TRO on South Premier-Meralco deal worries Marcos
MANILA, Philippines — President Marcos expressed hope yesterday that the Court of Appeals (CA) would reconsider its decision to suspend the power supply deal of San Miguel Corp. subsidiary South Premier Power Corp. (SPPC) with Manila Electric Co. (Meralco) and deliberate on what he described as its “extremely deleterious effect” on power prices.
Last Nov. 24, the CA’s 14th Division issued a temporary restraining order (TRO) suspending the implementation of SPPC’s power supply agreement with Meralco.
The court ruled in favor of the SPPC in a petition filed against the Energy Regulation Commission (ERC)’s decision to deny its joint motion with Meralco for a price increase. The power firms had cited global increases in fuel and coal prices in seeking the rate adjustment.
But in a decision released last September, the ERC said the agreed price in the power supply agreement is fixed and the grounds for increase cited by SPPC and Meralco were not among the exceptions that would allow for price adjustment.
The SPCC argued that the ERC had acted with grave abuse of discretion in denying its rate hike petition and when it interpreted its rights and those of Meralco under the supply deal.
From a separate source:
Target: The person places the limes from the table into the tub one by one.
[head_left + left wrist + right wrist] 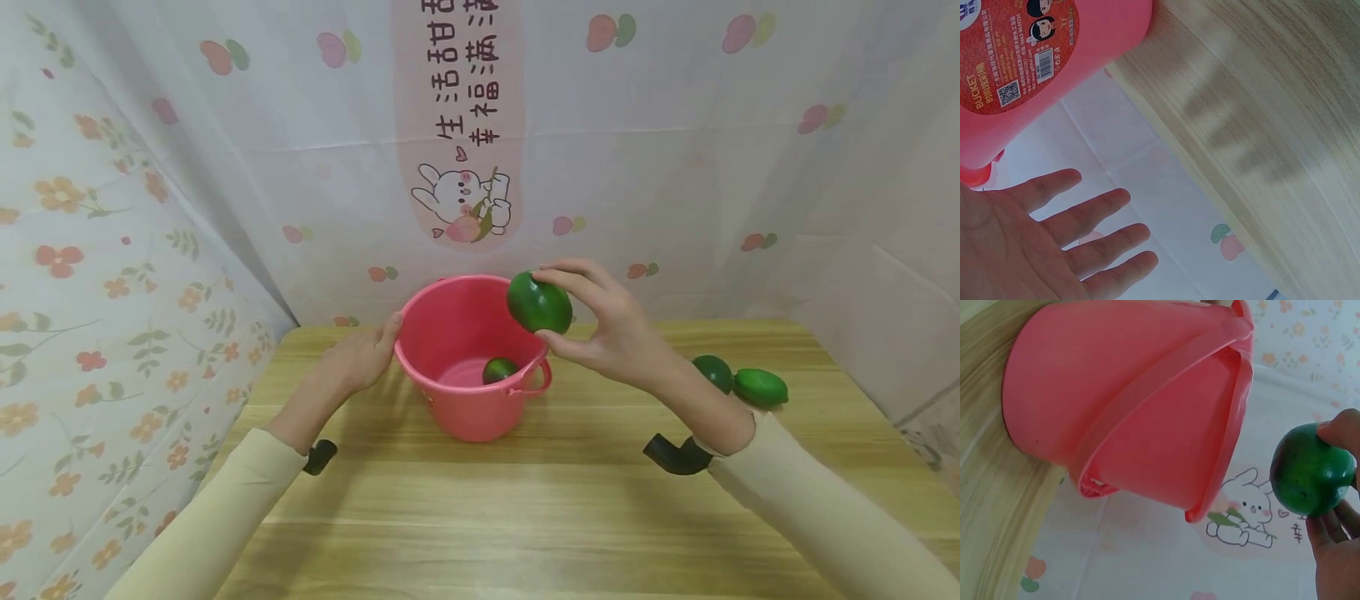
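Note:
A pink plastic bucket (480,412) stands upright on the wooden table, with one round green fruit (498,370) at its bottom. My right hand (611,325) pinches a glossy green fruit (539,303) between thumb and fingers, above the bucket's right rim. In the right wrist view this fruit (1311,470) shows a dark patch and hangs clear of the rim. On the other side, my left hand (360,354) is at the bucket's left rim, thumb at the edge. Its four fingers (1100,212) are straight and spread beside the bucket wall in the left wrist view.
Two more green fruits lie on the table at right, a dark round one (712,372) and a brighter one with a pointed end (761,387). The bucket's handle (1160,369) hangs down its side. A printed curtain (645,167) rises behind the table (480,517).

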A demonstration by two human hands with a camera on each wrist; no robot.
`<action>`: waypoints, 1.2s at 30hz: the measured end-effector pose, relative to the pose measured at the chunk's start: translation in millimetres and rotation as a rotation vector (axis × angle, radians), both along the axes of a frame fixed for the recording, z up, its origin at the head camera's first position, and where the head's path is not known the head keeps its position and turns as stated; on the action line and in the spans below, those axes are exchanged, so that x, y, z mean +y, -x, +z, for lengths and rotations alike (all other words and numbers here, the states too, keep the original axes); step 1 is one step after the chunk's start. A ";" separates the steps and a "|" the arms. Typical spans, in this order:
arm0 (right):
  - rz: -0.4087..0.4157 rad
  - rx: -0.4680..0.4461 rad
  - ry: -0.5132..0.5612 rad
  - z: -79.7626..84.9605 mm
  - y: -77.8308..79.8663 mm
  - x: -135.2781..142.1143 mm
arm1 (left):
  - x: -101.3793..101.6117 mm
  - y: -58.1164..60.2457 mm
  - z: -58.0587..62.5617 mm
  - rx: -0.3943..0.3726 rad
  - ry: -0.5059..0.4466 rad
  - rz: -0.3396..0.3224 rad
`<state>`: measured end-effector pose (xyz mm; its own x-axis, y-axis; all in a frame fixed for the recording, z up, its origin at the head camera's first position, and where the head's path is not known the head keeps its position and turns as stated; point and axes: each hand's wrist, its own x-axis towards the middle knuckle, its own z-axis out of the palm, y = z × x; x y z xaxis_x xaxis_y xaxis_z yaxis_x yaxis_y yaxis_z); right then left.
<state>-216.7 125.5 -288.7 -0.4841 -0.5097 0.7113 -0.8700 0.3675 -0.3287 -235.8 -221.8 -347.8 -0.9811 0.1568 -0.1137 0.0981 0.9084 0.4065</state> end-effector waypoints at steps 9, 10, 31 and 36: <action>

The appellate court issued the TRO, noting that the SPPC had claimed that unless the implementation of the ERC order is immediately restrained, it would be forced to continue supplying energy to Meralco under the power supply agreement at a loss.
“The implementation of the PSA (power supply agreement) between Meralco and San Miguel, it is unfortunate that this has happened, it will cause further dislocations and possible price increase for power,” a Palace statement quoted Marcos as saying.
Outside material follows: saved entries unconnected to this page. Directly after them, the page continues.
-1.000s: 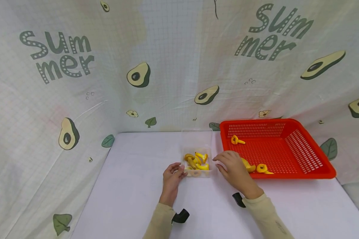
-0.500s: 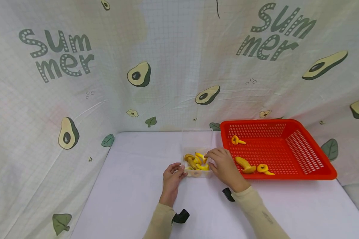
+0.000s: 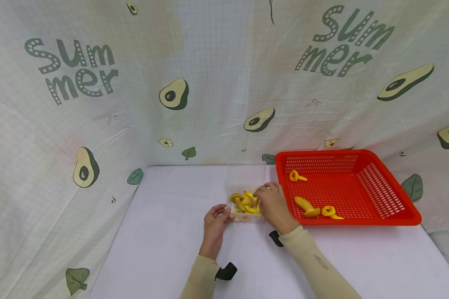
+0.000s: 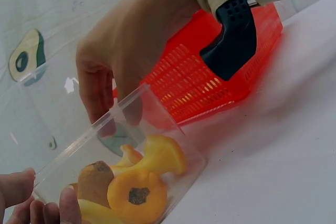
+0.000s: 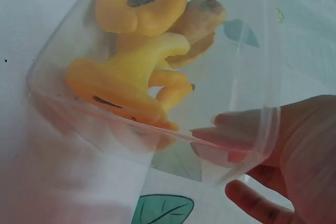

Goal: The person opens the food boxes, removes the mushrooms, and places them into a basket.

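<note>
A clear plastic box (image 3: 256, 217) with its lid (image 3: 246, 174) raised at the back stands mid-table. Several yellow and brownish mushrooms (image 4: 137, 195) lie in a heap inside it. My left hand (image 3: 214, 228) holds the box at its front left corner, thumb and fingers at the wall. Over the right wall reaches my right hand (image 3: 277, 207); its fingers (image 5: 231, 129) dip inside near the mushrooms while another digit stays outside. In the right wrist view, these fingers are apart from the yellow mushroom (image 5: 126, 82) and grip none.
A red perforated basket (image 3: 387, 199) stands to the right, near the back. It holds a brownish mushroom (image 3: 306, 206) and two yellow ones, including a ring-capped mushroom (image 3: 328, 211) near the front. A printed cloth (image 3: 217, 83) hangs behind the white table (image 3: 164, 232).
My right hand has moved left from beside the basket to over the box, its fingers now inside the right wall. My left hand has stayed at the box corner.
</note>
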A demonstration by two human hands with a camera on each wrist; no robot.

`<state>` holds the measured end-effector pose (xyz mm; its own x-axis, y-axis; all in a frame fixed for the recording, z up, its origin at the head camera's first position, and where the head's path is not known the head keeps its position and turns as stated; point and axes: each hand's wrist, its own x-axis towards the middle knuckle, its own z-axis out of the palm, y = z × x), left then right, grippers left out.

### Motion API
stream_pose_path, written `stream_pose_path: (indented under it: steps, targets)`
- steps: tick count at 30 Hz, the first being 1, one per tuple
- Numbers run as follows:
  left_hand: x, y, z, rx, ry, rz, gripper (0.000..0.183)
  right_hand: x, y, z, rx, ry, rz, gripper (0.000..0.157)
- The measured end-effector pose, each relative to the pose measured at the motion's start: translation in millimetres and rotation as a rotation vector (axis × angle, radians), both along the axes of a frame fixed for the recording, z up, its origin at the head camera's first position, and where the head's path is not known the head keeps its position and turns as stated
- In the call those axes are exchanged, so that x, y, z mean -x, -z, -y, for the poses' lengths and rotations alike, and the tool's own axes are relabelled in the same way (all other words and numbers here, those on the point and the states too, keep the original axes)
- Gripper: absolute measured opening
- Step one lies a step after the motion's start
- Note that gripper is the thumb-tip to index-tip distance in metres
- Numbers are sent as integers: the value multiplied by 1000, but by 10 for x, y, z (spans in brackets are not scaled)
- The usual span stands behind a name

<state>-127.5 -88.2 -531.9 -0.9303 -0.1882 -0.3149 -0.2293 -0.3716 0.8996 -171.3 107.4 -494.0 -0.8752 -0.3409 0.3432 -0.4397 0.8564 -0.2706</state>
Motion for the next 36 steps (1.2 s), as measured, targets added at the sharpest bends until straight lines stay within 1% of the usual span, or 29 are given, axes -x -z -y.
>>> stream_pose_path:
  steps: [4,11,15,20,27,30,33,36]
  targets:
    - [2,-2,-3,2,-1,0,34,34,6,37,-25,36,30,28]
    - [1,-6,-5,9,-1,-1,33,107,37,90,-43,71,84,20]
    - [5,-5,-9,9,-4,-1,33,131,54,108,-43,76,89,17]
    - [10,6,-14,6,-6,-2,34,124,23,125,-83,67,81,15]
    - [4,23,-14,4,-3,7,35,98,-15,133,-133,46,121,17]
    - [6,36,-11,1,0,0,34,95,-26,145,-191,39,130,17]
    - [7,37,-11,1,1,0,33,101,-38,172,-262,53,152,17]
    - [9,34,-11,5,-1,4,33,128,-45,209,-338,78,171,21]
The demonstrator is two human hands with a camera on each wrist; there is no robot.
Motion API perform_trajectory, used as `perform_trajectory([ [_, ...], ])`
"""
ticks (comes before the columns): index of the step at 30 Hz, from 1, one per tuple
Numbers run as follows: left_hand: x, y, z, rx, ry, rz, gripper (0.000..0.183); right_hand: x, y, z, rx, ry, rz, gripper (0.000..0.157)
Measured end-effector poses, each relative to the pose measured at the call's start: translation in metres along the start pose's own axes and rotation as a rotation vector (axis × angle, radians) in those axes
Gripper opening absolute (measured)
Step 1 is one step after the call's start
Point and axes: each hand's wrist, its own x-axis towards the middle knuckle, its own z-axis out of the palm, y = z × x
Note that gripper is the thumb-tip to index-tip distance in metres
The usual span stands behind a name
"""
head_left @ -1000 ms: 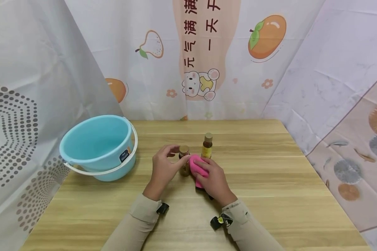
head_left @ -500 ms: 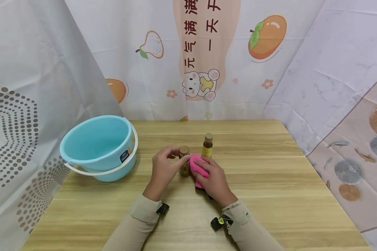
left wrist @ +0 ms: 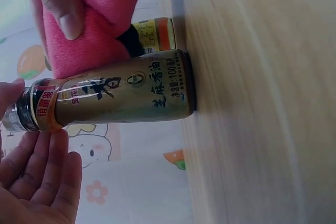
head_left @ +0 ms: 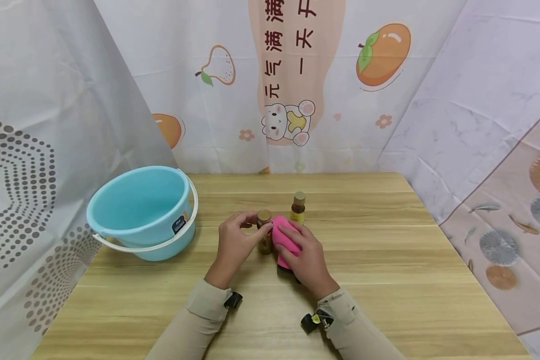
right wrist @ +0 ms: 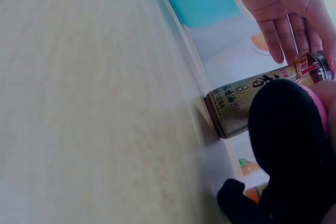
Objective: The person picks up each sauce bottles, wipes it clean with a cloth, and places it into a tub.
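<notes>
A small brown sesame oil bottle [head_left: 265, 245] stands upright on the table, its dark label facing the left wrist view. My left hand [head_left: 236, 242] holds it at the neck between thumb and fingers; the other fingers lie extended behind it in the left wrist view. My right hand [head_left: 309, 257] grips a soft pink plush thing [left wrist: 94, 40] with black parts [right wrist: 286, 145], whose exact kind I cannot tell. Its pink side touches the bottle near the shoulder. A second brown bottle [head_left: 299, 202] with a yellow label stands just behind the right hand, partly hidden by it.
To the left on the wooden table [head_left: 387, 280] stands a light blue bucket [head_left: 137, 205], its white handle [head_left: 148, 247] hanging down in front. Printed curtains [head_left: 225, 115] enclose the table at the back and both sides.
The pink plush thing and the right hand's fingers have shifted slightly up along the bottle, covering more of the second bottle. The left hand keeps its hold on the bottle, nearly still.
</notes>
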Motion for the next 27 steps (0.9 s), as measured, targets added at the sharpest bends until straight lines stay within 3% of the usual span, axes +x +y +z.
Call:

“We hope that the CA will reconsider. And include in their deliberations the extremely deleterious effect this will have on power prices for ordinary Filipinos,” the President added.
The TRO shall be effective for a period of 60 days from service to respondents.
ERC Chairperson Monalisa Dimalanta has expressed concern over the effect of the suspension, claiming it would expose about 7.5 million registered Meralco consumers to higher electricity prices without preparation usually observed in case of supply agreement termination.
She said the fixed price power supply agreement of Meralco with SPPC covers 670 megawatts of supply.
This, along with other fixed price supply deals, has shielded Meralco customers for the past several months from the volatility of prices from the Wholesale Electricity Spot Market (WESM) and automatic fuel pass-through power supply agreements, she said.
“If these PSAs are immediately suspended, this brings us precisely to the situation which we at the ERC have sought to avoid with our ruling that required the proper observance of the terms of the PSA, including the contractually-agreed process of termination,” Dimalanta said in a recent statement.
Jose Ronald Valles, Meralco first vice president and head of regulatory management, has said the company is reviewing the court’s resolution.
Valles said Meralco has written the DOE to follow up on its previous letter requesting for competitive selection process exemption of certain emergency power supply agreements that are ready to be implemented to shield its customers against volatile and potentially higher WESM prices.